PROBLEM TO SOLVE
Report back each line of the data that contains the word "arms".

(Saved data entries)
.....
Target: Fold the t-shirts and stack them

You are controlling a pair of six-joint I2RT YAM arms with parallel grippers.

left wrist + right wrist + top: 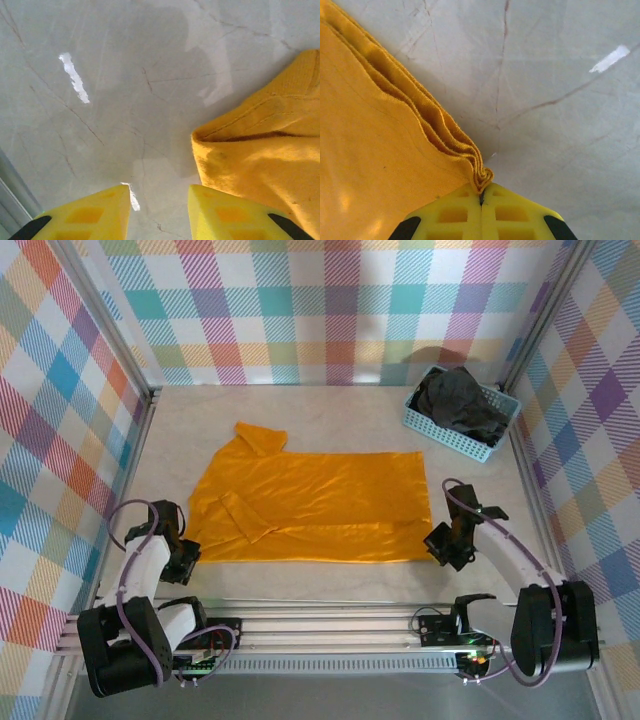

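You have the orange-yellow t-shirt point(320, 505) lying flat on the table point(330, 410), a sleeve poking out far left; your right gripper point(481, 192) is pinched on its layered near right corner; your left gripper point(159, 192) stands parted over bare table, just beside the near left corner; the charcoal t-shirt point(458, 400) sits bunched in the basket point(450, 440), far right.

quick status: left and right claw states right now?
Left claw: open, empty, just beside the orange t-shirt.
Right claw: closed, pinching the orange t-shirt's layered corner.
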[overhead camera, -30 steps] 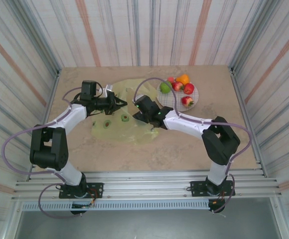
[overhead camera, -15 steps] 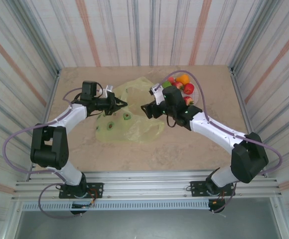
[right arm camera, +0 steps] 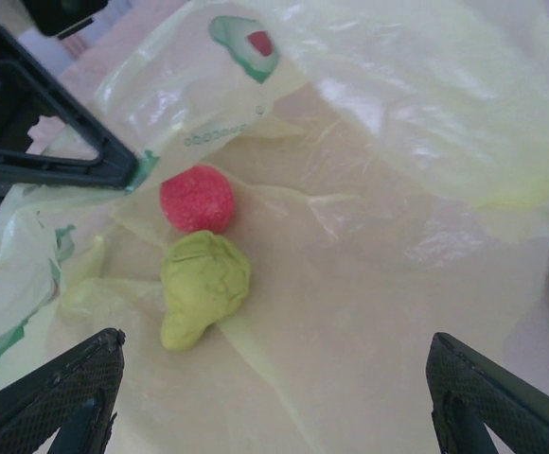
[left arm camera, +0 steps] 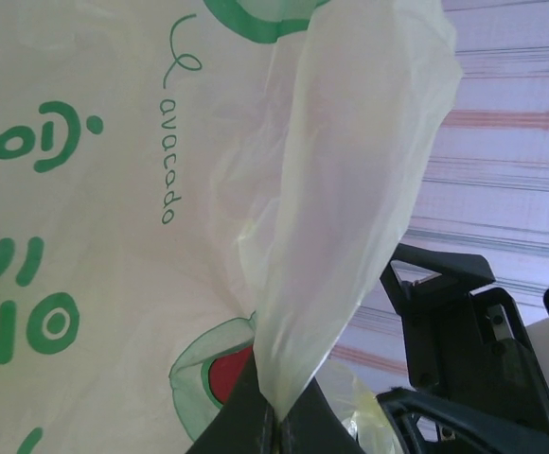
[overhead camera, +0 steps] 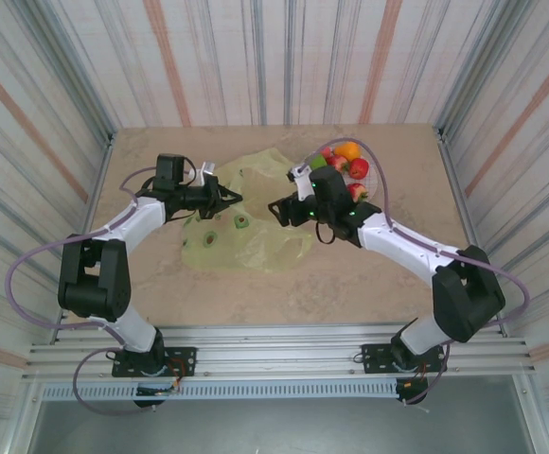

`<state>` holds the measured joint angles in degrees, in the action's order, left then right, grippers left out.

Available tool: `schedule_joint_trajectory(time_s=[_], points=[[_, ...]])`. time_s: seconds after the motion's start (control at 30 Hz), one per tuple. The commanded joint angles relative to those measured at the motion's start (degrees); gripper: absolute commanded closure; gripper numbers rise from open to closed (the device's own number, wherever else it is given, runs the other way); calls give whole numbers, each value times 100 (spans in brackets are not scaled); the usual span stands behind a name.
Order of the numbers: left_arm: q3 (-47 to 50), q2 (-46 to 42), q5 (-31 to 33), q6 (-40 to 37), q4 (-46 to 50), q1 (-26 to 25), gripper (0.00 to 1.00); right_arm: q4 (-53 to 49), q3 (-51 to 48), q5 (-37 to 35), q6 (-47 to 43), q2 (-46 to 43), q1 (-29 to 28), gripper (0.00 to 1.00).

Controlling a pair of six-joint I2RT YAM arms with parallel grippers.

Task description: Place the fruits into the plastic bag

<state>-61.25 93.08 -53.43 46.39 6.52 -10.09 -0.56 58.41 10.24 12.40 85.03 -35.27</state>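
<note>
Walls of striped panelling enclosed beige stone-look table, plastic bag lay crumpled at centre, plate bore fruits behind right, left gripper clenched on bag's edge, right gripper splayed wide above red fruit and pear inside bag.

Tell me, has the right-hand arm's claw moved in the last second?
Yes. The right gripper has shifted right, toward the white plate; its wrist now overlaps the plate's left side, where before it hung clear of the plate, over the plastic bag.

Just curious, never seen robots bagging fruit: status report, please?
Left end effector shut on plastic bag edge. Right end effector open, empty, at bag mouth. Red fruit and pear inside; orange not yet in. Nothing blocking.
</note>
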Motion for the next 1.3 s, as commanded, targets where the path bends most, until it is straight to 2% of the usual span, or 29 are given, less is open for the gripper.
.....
RESPONSE TO THIS TASK
You are controlling a pair of six-joint I2RT YAM arms with parallel grippers.
Controlling a pair of six-joint I2RT YAM arms with parallel grippers.

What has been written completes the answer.